Task brief - Reproduce only what lies between the first line of the material below and the line containing "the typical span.", with both of those lines included and every line kept exact.

######

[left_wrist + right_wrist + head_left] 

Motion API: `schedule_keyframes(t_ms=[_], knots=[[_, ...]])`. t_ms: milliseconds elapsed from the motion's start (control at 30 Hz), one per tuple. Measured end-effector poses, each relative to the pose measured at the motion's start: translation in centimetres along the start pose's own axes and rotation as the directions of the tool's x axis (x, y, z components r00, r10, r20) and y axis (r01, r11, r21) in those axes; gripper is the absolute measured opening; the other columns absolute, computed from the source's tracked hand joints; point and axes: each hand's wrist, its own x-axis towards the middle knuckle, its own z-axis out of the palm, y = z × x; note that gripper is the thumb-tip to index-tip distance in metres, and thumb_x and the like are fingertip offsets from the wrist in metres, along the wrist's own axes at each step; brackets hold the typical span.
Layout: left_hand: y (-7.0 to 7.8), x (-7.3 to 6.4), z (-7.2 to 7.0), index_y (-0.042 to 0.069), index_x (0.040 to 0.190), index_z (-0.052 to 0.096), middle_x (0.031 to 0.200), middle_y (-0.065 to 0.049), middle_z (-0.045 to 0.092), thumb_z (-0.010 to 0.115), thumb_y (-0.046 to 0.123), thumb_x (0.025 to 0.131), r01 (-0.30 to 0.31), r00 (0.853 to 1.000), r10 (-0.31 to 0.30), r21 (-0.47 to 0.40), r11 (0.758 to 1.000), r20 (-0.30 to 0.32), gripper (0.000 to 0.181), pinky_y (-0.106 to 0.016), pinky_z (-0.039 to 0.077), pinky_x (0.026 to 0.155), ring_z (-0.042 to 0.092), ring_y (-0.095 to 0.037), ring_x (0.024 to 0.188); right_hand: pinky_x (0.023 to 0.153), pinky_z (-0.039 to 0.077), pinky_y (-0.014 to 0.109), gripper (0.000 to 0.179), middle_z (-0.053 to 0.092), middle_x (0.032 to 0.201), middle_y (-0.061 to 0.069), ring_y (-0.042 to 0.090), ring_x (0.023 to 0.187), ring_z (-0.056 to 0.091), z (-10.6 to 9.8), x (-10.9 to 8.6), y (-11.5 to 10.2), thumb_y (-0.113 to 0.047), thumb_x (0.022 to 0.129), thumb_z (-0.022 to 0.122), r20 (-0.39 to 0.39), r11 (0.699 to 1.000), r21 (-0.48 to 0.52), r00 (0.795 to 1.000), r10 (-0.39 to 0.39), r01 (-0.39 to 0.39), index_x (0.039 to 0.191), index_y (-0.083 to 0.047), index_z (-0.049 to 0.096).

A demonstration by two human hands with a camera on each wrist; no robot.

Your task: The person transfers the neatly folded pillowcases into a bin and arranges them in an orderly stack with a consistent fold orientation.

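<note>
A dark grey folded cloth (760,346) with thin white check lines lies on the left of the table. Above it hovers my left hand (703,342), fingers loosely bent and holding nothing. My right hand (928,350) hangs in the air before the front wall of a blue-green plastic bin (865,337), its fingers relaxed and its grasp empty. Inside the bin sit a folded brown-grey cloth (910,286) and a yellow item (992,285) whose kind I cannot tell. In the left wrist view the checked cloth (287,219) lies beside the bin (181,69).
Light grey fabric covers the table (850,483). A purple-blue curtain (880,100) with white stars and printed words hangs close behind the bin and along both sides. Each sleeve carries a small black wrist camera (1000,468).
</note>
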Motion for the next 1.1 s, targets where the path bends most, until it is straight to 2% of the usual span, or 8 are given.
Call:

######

Answer box -
[left_wrist + right_wrist + head_left] 

Motion API: `schedule_keyframes(t_ms=[_], knots=[[_, ...]])`. t_ms: milliseconds elapsed from the motion's start (control at 30 Hz), one per tuple. Measured end-effector poses, each relative to the pose measured at the motion's start: translation in centimetres along the start pose's own axes and rotation as the directions of the tool's x axis (x, y, z components r00, r10, r20) and y axis (r01, r11, r21) in those axes; gripper is the absolute measured opening; the other columns absolute, computed from the source's tracked hand joints; point and axes: each hand's wrist, its own x-axis towards the middle knuckle, its own z-axis out of the palm, y = z × x; note that gripper is the thumb-tip to index-tip distance in metres, and thumb_x and the like are fingertip offsets from the wrist in metres, along the wrist's own axes at each step; brackets hold the typical span.

This exercise is done.